Only these lines of the data below are wanted: the one with "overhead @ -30", the one with "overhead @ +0", and any lines between them, each repeated exactly.

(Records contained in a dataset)
* * * * * * * * *

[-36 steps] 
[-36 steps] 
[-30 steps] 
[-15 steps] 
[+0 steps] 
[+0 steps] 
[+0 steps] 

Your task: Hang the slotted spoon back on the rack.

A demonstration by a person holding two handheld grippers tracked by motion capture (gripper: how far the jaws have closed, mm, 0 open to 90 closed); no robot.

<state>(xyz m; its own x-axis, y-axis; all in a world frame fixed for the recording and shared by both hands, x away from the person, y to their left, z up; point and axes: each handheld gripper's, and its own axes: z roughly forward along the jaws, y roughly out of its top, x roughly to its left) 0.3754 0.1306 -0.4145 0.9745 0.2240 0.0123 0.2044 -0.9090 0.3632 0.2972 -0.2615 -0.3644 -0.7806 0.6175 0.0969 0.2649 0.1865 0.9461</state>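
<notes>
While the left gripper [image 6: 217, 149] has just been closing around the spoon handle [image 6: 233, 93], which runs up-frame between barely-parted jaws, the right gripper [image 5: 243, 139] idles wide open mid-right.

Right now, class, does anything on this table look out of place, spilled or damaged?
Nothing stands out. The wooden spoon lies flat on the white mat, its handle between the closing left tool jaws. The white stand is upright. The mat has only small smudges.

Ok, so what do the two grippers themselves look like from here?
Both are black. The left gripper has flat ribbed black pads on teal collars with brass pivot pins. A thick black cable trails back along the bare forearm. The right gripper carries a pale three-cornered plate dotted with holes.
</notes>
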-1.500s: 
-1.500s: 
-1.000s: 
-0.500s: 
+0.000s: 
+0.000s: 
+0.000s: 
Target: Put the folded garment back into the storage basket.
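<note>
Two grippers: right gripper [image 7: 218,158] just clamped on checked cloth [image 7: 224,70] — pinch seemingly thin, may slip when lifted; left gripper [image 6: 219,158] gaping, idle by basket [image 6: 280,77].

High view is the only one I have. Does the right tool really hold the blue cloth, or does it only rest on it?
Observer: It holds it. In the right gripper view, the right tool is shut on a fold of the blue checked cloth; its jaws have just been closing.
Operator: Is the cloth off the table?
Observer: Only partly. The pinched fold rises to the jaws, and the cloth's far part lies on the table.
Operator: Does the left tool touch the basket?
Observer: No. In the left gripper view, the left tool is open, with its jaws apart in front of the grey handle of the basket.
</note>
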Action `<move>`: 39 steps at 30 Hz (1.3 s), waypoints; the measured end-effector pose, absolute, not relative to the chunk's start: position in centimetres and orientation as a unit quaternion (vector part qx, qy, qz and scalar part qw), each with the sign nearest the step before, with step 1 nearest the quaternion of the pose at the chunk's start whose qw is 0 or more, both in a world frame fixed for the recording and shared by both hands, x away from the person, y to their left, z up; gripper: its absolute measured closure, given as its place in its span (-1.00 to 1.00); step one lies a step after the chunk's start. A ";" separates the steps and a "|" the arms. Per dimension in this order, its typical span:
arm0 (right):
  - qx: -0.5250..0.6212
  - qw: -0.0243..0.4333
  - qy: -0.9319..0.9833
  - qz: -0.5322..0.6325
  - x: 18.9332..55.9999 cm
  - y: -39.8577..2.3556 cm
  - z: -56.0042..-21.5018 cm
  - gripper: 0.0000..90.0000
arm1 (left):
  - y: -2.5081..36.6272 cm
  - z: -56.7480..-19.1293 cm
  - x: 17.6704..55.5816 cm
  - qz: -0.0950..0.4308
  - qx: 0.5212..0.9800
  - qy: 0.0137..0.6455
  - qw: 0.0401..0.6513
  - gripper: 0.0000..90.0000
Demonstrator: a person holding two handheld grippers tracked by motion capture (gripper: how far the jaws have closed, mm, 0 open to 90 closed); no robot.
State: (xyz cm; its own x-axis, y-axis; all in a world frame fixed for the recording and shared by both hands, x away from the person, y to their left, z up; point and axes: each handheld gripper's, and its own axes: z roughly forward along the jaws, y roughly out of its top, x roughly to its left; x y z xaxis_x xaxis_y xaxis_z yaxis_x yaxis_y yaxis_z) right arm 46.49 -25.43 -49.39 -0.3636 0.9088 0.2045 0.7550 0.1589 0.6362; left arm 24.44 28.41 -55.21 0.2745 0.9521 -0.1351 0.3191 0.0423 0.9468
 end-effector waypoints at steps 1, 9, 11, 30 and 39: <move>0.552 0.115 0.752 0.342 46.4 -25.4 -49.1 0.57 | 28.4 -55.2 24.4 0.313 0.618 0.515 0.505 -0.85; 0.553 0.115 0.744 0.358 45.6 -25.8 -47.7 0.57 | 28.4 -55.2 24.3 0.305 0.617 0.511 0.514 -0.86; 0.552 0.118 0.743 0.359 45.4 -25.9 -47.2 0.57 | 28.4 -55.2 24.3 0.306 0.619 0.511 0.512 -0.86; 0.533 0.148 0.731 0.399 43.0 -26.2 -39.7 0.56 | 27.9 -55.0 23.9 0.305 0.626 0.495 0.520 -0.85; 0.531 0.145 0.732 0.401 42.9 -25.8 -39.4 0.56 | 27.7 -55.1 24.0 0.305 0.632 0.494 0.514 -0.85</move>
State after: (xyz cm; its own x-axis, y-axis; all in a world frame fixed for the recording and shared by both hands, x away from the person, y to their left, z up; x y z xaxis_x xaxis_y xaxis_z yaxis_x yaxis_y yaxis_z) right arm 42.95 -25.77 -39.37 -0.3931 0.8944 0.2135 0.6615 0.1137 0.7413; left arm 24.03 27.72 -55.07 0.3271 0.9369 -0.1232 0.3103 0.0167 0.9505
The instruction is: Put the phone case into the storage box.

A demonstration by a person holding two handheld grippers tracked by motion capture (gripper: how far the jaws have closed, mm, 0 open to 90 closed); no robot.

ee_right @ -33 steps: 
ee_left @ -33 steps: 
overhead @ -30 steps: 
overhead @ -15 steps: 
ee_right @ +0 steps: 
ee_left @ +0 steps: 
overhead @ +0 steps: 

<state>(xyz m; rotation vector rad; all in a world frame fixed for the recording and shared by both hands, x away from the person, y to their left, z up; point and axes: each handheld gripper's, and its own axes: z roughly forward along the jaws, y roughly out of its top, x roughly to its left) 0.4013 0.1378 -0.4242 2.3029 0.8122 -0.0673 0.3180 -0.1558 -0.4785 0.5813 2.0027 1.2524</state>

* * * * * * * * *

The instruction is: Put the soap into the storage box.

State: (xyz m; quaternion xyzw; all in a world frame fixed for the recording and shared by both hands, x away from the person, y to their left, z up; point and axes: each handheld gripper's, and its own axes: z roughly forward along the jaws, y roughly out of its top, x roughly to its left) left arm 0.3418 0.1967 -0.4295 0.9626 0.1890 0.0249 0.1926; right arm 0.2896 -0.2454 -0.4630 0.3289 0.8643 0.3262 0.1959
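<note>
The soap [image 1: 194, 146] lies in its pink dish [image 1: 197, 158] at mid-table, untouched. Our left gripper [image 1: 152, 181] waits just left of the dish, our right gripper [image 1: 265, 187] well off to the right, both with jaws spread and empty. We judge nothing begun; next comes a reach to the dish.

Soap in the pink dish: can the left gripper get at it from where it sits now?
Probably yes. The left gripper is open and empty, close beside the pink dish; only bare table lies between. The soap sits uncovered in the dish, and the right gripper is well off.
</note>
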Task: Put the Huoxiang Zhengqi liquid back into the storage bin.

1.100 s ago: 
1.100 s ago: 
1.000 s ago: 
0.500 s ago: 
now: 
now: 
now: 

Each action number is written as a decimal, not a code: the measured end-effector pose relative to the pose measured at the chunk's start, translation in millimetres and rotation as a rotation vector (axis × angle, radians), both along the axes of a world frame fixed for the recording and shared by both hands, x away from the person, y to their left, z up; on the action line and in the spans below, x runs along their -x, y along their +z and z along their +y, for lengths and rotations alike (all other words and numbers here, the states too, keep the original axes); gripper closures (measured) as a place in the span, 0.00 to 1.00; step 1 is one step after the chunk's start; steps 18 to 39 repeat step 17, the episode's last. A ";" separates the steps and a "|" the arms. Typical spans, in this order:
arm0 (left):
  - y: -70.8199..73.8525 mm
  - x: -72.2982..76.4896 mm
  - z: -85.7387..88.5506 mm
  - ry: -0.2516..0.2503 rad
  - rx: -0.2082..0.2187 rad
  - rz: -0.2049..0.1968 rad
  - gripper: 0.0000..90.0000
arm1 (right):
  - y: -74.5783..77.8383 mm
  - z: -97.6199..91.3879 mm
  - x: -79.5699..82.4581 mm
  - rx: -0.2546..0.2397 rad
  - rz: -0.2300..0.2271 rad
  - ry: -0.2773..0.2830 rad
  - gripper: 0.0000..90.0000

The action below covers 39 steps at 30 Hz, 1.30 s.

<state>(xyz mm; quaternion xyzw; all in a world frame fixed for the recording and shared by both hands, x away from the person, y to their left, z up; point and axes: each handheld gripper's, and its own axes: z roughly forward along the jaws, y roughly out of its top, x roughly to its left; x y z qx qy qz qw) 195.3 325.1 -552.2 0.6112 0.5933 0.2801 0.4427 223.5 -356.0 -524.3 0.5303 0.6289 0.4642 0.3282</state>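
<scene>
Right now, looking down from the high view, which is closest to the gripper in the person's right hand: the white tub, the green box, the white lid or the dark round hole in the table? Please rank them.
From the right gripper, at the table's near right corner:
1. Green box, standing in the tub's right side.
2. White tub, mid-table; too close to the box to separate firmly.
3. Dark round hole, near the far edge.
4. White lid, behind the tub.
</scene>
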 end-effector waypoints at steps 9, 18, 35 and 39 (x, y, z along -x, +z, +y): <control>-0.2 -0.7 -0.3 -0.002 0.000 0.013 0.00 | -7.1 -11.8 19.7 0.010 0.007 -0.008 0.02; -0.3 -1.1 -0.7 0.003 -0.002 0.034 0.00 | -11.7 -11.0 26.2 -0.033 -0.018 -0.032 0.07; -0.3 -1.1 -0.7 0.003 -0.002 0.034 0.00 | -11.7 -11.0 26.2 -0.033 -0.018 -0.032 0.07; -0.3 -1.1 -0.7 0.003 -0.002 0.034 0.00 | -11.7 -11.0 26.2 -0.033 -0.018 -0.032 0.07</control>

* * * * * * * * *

- [Response area]
overhead @ -30 steps: 
overhead @ -15 steps: 
ee_right @ +0 steps: 
ee_left @ +0 steps: 
overhead @ +0 steps: 

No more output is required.